■ Work request
Please copy each line of the data that includes the string "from".

■ Input data
────────────────

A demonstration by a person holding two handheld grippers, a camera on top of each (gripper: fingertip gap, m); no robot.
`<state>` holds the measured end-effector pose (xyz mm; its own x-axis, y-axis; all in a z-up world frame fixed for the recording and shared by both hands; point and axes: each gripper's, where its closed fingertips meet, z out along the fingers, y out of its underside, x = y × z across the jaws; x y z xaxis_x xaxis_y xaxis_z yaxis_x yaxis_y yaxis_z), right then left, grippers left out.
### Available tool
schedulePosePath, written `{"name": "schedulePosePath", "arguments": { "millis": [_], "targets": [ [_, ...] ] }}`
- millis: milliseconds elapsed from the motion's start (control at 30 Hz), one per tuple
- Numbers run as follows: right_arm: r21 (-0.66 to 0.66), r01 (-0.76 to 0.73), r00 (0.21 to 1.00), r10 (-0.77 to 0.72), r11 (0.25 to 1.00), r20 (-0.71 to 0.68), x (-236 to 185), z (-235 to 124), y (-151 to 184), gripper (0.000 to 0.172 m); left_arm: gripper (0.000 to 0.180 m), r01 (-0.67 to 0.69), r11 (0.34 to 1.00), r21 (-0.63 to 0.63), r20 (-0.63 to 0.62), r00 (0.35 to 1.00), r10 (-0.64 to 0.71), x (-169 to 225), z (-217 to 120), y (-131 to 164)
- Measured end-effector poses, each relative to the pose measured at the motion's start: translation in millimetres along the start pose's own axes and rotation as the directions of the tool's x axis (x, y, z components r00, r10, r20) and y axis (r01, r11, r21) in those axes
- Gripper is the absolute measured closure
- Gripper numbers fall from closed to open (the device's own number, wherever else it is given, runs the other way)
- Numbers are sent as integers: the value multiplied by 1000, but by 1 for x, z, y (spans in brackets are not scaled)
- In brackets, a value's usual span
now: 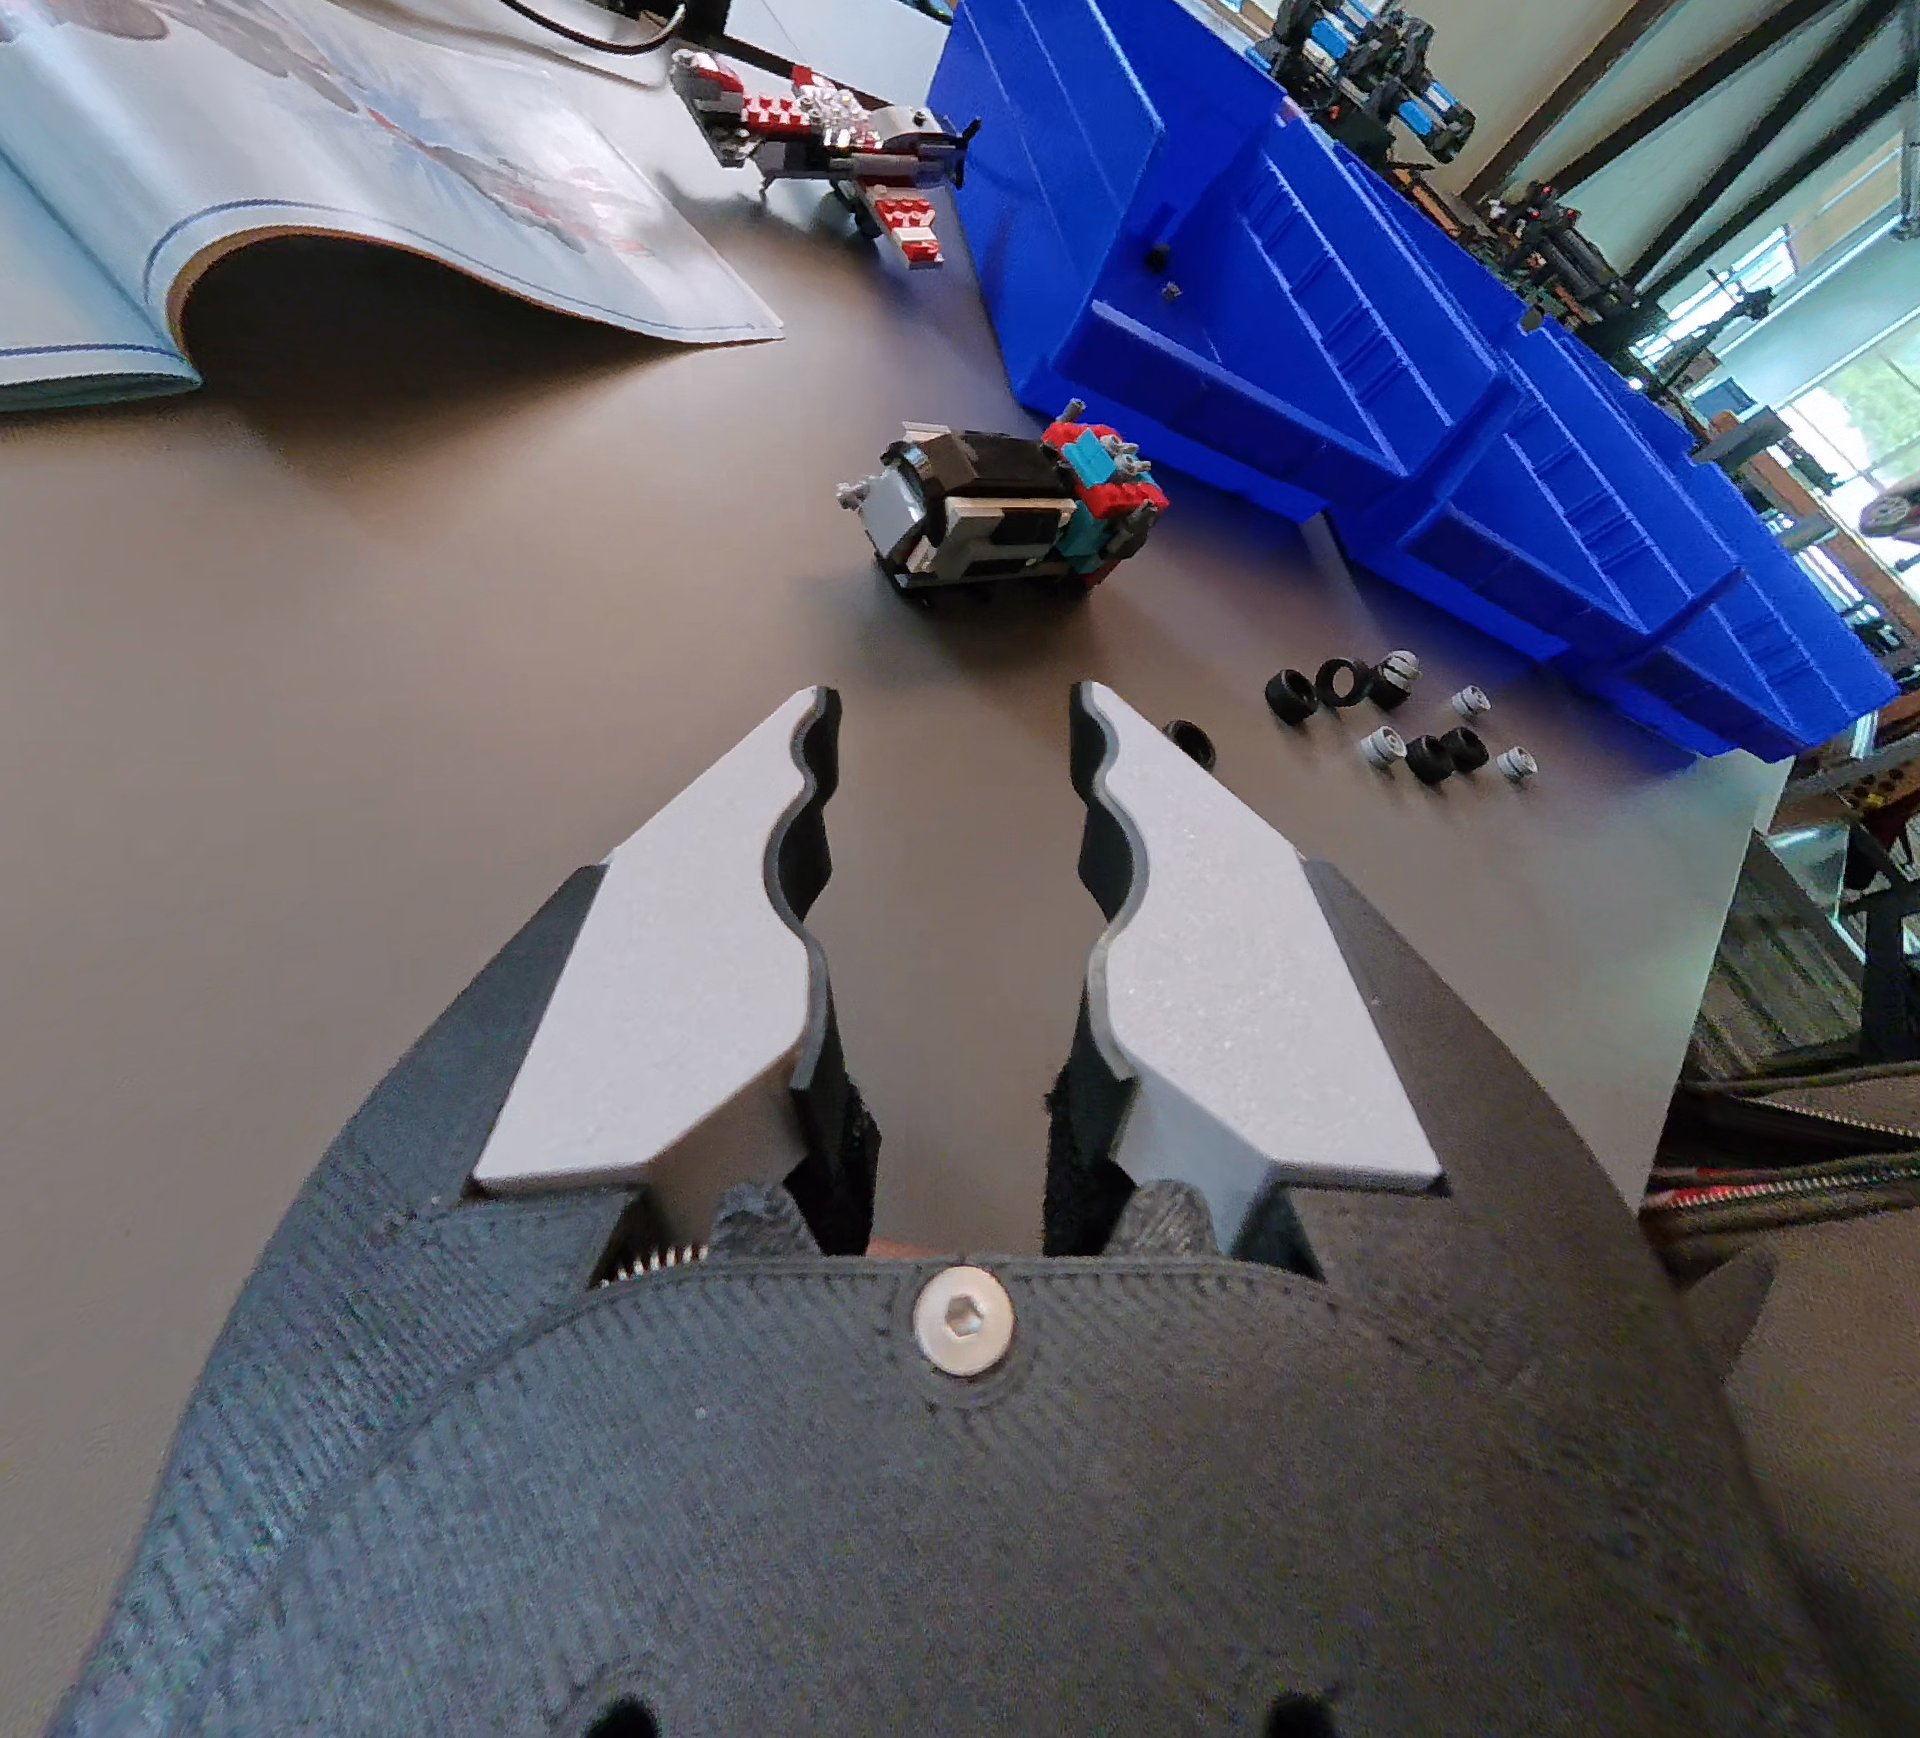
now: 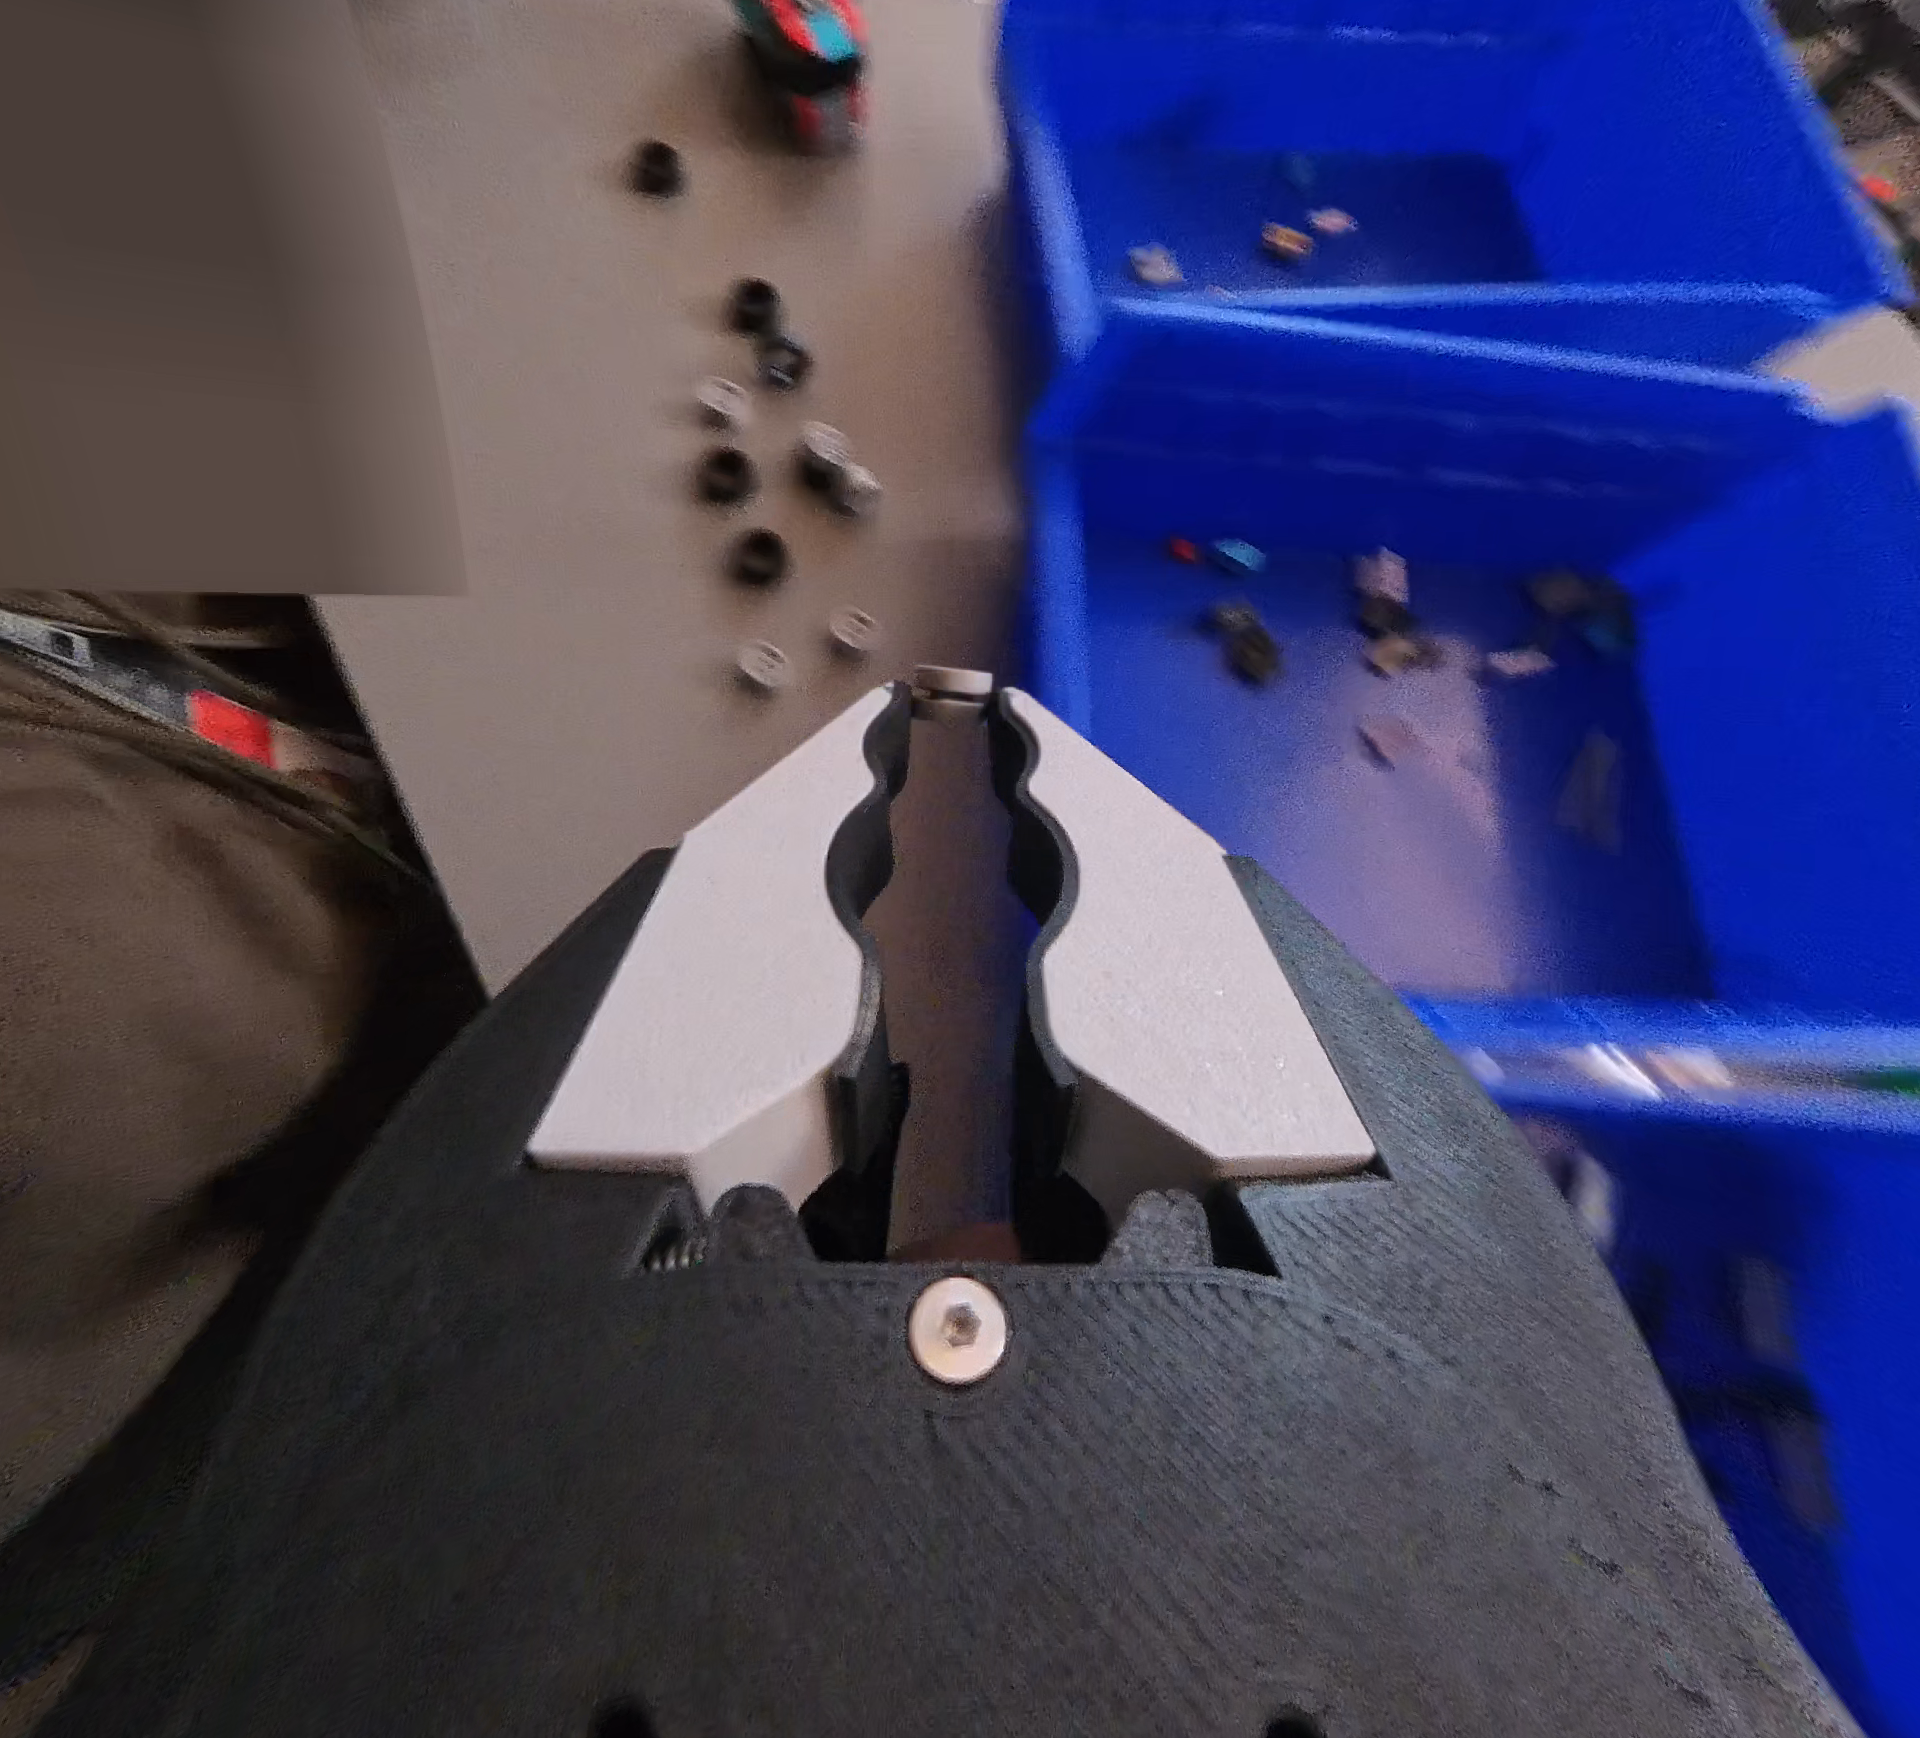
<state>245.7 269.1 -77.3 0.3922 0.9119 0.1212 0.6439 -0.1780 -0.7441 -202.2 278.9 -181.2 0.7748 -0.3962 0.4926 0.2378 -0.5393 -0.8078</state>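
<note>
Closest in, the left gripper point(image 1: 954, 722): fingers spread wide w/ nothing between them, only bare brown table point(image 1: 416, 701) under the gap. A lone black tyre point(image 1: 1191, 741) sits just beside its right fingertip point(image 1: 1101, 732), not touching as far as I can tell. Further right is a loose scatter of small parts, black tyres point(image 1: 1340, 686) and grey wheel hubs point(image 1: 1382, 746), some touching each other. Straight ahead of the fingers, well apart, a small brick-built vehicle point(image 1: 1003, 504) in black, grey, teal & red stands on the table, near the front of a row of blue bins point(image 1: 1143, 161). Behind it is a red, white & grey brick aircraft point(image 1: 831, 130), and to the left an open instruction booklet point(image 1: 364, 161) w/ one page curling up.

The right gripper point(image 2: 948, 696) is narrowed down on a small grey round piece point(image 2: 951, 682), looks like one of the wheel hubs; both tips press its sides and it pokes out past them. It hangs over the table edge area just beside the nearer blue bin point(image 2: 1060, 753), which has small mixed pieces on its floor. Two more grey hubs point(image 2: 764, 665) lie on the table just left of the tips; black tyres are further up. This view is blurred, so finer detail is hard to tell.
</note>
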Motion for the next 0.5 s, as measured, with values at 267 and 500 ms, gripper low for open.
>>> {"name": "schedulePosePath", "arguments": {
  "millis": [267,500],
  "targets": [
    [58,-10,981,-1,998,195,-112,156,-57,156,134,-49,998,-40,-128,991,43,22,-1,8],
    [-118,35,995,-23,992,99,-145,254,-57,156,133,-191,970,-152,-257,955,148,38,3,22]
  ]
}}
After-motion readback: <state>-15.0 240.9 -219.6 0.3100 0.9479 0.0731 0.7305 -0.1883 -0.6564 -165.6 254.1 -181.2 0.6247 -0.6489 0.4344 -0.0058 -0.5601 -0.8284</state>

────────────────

■ Output for this exercise
- millis: milliseconds elapsed from the motion's start (control at 30 Hz), one per tuple
- Gripper numbers fall from closed to open (the device's own number, wherever else it is given, runs the other way)

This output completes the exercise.